The reason that I chose to write about this situation was to confirm many of the reasons my family chose to live in Suffolk.

While I do not agree with some of the public policy issues that rotate within the local dialog, especially the reluctance of our local government to give some form of reasonable tax relief, I do find Suffolk to be a truly great community.

It is a clean community that holds conservative beliefs in the strengths of family, church, and progressive growth that enhances our quality of life.

In short; it is God’s country…

I do however raise an eyebrow about the ten percent raise our City Manager recently garnered for himself, while he has steadfastly stated that it would be imprudent to grant any tax relief.

I have also noted the many unexplained projects like our new hotel and marina (aka: &uot;Little Norfolk Water-side&uot;) and the myopic focus on downtown development at any cost.

I also agree with many other commentators in our community, that we should not be renting property for ongoing operations when it is prudent to just build it now and save the rental costs.

I specifically agree that it is past time to move toward a process in support of a directly elected Mayor.
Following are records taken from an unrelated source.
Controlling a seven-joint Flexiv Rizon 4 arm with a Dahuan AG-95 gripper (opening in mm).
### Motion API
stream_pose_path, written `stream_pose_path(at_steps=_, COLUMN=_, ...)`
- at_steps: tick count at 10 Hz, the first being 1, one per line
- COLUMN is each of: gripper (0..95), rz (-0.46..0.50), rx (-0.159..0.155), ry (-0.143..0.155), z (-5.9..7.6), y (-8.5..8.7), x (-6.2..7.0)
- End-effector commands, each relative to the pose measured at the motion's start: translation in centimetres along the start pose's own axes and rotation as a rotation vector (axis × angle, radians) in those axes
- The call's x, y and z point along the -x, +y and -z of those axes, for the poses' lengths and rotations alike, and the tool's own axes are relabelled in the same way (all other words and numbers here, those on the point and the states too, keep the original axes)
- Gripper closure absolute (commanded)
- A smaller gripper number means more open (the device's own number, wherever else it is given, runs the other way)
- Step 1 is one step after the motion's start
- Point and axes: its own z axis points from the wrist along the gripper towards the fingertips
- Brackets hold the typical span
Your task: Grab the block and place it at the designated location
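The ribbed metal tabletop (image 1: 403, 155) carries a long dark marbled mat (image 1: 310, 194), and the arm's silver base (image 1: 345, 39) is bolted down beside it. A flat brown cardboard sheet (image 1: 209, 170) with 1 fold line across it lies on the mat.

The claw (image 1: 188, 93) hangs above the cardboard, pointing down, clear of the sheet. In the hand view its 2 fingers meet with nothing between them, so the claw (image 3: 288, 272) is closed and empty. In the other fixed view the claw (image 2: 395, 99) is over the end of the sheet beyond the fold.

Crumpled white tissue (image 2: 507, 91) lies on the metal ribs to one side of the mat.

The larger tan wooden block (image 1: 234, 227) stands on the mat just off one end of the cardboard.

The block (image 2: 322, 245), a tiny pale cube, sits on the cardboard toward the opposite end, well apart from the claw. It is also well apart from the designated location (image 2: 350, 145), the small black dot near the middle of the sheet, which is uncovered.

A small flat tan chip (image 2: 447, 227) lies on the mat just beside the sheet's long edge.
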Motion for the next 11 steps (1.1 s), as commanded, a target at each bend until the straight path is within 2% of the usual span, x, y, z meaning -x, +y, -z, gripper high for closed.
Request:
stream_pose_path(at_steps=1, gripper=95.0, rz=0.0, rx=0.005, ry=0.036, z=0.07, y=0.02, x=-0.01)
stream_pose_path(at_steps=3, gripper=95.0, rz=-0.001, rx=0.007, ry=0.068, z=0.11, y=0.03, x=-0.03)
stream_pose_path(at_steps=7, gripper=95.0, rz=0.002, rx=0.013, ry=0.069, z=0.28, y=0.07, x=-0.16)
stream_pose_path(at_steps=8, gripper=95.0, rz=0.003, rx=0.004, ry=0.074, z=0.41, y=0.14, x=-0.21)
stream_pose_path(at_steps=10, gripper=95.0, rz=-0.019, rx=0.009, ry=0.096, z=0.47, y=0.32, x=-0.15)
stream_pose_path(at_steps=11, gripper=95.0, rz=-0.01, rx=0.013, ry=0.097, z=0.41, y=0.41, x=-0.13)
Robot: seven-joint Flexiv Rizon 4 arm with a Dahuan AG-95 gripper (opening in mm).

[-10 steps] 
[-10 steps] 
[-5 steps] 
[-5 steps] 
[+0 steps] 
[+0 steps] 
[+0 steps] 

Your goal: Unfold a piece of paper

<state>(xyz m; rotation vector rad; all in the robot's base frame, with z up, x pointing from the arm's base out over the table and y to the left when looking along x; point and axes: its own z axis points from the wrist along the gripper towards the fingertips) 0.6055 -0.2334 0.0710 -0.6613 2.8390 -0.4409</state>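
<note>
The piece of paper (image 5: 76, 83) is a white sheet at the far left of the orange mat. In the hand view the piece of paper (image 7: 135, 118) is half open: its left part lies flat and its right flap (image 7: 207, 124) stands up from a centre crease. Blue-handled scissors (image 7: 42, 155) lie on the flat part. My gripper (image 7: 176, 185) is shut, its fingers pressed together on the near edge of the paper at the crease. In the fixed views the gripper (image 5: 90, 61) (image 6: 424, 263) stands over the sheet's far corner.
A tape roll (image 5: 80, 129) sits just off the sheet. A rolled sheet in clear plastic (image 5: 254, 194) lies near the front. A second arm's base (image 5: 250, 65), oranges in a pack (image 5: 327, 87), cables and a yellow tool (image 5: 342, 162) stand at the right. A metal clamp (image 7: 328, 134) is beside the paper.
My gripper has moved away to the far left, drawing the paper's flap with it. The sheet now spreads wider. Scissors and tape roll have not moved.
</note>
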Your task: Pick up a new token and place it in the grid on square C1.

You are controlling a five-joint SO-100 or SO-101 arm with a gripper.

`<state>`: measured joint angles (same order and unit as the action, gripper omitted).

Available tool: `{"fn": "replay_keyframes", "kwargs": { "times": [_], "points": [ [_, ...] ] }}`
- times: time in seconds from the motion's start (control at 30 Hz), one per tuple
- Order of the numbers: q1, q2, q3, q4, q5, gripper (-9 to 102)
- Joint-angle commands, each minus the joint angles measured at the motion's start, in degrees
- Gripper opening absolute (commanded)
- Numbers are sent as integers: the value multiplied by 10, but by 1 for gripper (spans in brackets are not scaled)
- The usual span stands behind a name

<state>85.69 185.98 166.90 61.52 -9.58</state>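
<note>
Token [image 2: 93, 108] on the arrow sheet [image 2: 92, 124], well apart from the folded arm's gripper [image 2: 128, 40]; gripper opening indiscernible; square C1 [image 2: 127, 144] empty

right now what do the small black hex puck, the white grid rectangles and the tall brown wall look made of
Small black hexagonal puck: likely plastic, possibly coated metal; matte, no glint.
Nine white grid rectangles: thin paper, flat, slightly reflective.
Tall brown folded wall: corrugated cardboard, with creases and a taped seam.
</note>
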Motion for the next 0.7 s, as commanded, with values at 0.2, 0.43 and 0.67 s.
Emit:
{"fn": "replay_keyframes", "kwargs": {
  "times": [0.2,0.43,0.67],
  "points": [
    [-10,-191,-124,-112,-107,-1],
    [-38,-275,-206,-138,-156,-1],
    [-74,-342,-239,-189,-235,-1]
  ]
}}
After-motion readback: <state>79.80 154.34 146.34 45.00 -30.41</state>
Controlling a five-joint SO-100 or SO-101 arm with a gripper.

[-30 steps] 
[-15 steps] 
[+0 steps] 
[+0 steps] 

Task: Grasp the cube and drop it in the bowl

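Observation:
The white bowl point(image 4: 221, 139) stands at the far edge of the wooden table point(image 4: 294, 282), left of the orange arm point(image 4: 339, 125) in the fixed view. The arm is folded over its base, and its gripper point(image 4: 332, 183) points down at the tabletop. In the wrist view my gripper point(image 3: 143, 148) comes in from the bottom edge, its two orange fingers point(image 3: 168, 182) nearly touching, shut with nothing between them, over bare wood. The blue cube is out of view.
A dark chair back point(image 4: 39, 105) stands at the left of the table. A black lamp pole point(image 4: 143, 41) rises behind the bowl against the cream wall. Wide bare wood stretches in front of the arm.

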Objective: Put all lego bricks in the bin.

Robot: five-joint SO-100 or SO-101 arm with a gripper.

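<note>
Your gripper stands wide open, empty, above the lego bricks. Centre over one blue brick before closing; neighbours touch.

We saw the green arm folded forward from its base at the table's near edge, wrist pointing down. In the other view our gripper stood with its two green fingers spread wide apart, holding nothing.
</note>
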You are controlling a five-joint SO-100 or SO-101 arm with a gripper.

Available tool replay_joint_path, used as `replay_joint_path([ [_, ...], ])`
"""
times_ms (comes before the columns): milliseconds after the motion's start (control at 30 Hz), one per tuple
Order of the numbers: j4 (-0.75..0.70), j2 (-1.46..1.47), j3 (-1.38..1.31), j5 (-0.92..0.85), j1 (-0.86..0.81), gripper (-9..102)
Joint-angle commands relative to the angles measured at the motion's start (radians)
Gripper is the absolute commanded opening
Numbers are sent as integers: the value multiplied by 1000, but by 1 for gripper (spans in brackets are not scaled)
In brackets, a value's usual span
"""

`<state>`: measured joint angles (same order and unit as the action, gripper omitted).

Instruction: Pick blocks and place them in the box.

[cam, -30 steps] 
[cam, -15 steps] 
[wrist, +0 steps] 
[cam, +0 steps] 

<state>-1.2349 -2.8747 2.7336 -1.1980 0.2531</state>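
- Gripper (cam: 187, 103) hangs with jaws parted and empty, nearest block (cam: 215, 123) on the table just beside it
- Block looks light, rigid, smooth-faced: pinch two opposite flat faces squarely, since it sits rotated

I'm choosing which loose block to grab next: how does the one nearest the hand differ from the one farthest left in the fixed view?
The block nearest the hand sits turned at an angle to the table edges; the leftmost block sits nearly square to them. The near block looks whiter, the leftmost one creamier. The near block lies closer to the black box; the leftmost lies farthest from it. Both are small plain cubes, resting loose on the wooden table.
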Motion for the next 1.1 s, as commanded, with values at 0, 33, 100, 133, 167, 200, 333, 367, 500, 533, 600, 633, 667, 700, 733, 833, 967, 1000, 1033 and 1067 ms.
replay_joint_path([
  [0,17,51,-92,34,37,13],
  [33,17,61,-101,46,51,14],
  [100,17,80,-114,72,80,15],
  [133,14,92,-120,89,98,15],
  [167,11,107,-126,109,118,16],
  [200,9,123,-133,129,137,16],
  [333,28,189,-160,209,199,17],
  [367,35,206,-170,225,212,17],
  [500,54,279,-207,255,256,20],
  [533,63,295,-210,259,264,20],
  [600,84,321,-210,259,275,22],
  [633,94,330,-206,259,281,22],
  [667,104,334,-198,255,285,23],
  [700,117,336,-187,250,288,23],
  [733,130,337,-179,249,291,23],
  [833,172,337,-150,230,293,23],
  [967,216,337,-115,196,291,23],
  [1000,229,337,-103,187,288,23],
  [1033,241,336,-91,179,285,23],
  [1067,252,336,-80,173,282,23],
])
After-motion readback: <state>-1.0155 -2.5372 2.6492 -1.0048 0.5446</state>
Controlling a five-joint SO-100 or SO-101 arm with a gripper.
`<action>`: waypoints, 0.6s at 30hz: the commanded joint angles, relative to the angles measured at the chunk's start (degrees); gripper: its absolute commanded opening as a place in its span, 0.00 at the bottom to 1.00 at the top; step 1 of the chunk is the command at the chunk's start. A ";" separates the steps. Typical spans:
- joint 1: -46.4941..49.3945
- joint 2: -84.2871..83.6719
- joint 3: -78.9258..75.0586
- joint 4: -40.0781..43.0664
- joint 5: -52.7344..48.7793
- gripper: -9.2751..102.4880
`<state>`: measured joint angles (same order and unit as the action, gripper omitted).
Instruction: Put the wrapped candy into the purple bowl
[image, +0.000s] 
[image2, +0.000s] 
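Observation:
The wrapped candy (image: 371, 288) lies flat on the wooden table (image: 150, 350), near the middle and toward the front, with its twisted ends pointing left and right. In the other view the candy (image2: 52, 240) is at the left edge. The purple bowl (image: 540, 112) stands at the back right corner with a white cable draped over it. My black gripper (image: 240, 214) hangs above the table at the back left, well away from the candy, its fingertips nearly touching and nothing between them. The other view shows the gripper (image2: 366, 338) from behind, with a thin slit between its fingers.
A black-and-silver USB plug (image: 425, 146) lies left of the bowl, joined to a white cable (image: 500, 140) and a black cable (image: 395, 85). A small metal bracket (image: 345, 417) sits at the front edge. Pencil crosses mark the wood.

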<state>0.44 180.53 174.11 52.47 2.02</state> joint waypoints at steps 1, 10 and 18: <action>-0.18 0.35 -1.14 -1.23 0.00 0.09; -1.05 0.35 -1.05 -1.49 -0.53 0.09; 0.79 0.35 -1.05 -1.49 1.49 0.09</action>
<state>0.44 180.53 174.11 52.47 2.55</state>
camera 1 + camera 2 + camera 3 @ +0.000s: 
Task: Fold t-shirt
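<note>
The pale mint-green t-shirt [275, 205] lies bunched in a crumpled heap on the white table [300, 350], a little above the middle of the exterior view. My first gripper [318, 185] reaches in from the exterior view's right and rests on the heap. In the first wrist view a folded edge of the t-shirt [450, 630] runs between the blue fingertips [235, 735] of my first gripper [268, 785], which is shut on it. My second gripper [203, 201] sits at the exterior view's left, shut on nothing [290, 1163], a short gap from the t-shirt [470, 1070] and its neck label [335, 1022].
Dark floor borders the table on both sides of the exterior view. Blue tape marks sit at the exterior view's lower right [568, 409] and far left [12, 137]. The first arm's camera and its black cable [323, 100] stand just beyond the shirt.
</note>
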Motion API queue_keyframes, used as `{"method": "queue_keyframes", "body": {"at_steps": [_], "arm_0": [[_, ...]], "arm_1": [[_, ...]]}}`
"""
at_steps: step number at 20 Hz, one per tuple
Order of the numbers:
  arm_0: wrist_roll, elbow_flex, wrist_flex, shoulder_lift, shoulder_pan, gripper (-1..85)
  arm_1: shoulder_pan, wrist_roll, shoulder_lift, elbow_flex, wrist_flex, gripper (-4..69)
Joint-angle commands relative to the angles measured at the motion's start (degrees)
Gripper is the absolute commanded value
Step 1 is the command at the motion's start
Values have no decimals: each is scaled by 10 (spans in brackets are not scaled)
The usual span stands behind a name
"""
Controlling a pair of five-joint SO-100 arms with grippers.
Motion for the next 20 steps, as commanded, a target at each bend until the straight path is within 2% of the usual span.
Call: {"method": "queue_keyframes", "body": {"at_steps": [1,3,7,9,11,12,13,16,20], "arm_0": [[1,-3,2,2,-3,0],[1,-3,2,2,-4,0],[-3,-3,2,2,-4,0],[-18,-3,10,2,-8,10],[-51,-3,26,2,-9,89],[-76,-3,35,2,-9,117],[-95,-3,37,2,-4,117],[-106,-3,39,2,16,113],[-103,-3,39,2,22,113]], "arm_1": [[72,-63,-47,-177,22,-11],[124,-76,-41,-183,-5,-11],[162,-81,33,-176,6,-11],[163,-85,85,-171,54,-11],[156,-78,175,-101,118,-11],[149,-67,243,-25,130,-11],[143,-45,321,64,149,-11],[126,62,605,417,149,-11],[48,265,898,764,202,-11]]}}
However all of these issues fall short of the real criteria we all should assess our community and that is what I will attempt to describe in detail…

The fundamental measure of any community is not in the wealth that it has to showcase, or the political power it can wield, it is the support and manner that it takes care of the hurt and injured that cannot take care of themselves.

There have been many writers who have attempted many phrases to describe this thought, but the issue deals with taking care of the sick and broken with compassion and sincere concern.

After setting only a few minutes in the emergency room of Obici Hospital, I proceeded to describe the symptoms that my father was suffering on a late Sunday evening.

The young lady behind the emergency room desk was very thoughtful and understood the gravity of the situation and whisked us into see a young doctor working the late night shift.

He immediately started assessing the issues and called upon his colleagues for more advice.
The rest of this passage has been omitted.